In fact, I almost don’t remember how she taught us arithmetic, the Russian language, and geography, so it’s clear that this teaching became my knowledge. But the rules of life that the teacher pronounced to herself remained for a long time, if not for a century.

Perhaps trying to instill self-respect in us, or perhaps pursuing a simpler but important goal, spurring on our efforts, Anna Nikolaevna from time to time repeated one apparently important truth.

“This is all it takes,” she said, “just a little more - and they will receive a certificate of primary education.”

Indeed, multi-colored colors swelled inside us. air balloons. We looked, satisfied, at each other. Wow, Vovka Kroshkin will receive the first document in his life. And me too! And, of course, excellent student Ninka. Anyone in our class can get - like this - certificate about education.

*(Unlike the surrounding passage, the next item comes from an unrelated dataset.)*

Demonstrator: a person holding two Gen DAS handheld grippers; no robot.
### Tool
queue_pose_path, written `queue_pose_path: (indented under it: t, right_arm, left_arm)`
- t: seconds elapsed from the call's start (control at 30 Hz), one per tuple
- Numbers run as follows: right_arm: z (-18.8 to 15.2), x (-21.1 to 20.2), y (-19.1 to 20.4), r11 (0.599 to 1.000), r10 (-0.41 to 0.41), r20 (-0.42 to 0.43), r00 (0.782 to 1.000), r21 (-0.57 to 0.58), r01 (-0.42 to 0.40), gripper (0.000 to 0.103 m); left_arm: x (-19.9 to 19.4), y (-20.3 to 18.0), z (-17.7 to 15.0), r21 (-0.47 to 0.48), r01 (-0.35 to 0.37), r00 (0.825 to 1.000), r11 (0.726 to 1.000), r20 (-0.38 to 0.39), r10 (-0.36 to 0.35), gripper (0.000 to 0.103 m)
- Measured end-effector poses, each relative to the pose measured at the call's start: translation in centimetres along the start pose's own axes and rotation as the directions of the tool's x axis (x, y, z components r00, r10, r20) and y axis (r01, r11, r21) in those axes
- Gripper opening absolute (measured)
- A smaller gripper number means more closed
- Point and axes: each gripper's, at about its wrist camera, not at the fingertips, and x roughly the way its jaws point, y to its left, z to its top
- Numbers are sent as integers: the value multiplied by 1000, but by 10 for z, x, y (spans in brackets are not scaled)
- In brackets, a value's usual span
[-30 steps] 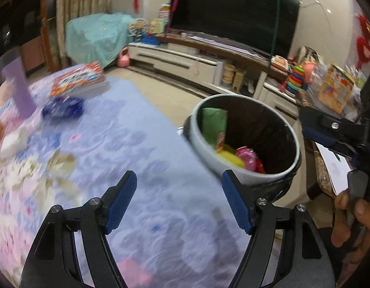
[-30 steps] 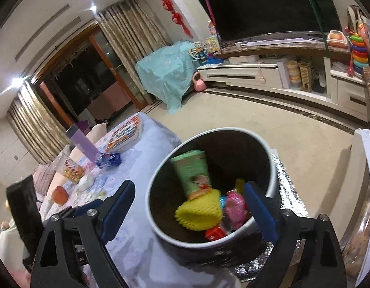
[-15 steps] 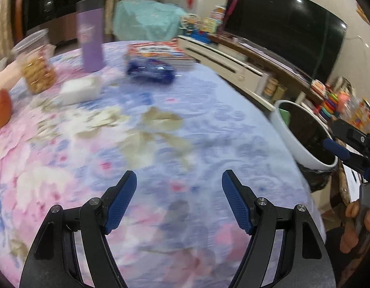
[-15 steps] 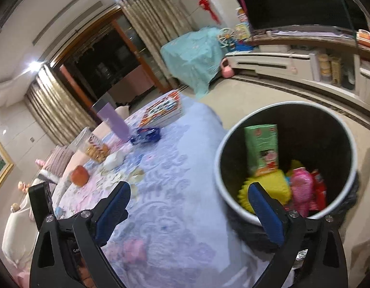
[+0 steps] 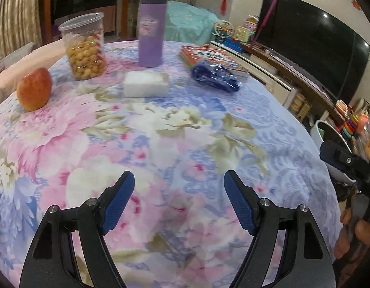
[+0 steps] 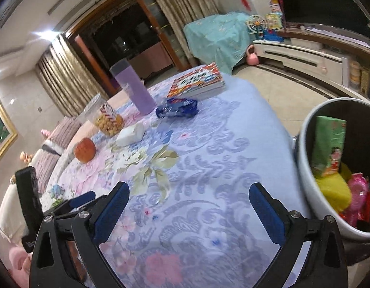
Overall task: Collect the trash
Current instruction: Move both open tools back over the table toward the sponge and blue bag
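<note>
Item 1, my left gripper (image 5: 177,193): blue-padded black jaws spread wide, holding nothing, above the near part of the round surface under a pink-and-blue floral cloth (image 5: 161,144).

Item 2, my right gripper (image 6: 188,206): jaws likewise wide apart and empty, over the cloth's edge, just beside the bin.

Item 3, crumpled dark-blue plastic wrapper (image 5: 215,78): the likely trash. It lies on the far right of the surface, touching the front edge of the flat colourful picture book (image 5: 209,57), near the white rectangular block (image 5: 145,84). I judge it light, soft, crinkly and slick; a pinch across its bunched middle should hold better than a grab at a loose end, which could slip or tear.

Item 4, round grey-white bin with a dark interior (image 6: 305,148): stands off the surface's right edge, holding a green carton, something yellow and pink packaging.

Item 5, probable keepers: red-orange apple (image 5: 34,88), clear tub of yellow snack balls (image 5: 85,48), tall lilac flask (image 5: 151,30).

Change since a second ago: both views faced the bin then; they have swung onto the surface, so the bin now sits at the frame edges and the wrapper well ahead of the left gripper.
</note>
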Motion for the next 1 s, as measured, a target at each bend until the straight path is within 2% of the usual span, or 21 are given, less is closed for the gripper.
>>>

At the time when I was studying, elementary education was appreciated. After the fourth grade, they were given a special paper, and they could complete their studies there. True, this rule did not suit any of us, and Anna Nikolaevna explained that we had to complete at least seven years of education, but a document on primary education was still issued, and we thus became quite literate people.

– Look how many adults have only primary education! - Anna Nikolaevna muttered. – Ask your mothers, your grandmothers at home, who finished only one primary school, and think carefully after that.

We thought, asked questions at home and gasped to ourselves: a little more, and it turned out that we were catching up with many of our relatives. If not in height, if not in intelligence, if not in knowledge, then through education we were approaching equality with people we loved and respected.

“Wow,” sighed Anna Nikolaevna, “about a year and two months!” And they will get an education!

Who was she grieving for? Us? For yourself? Unknown. But there was something significant, serious, disturbing in these lamentations...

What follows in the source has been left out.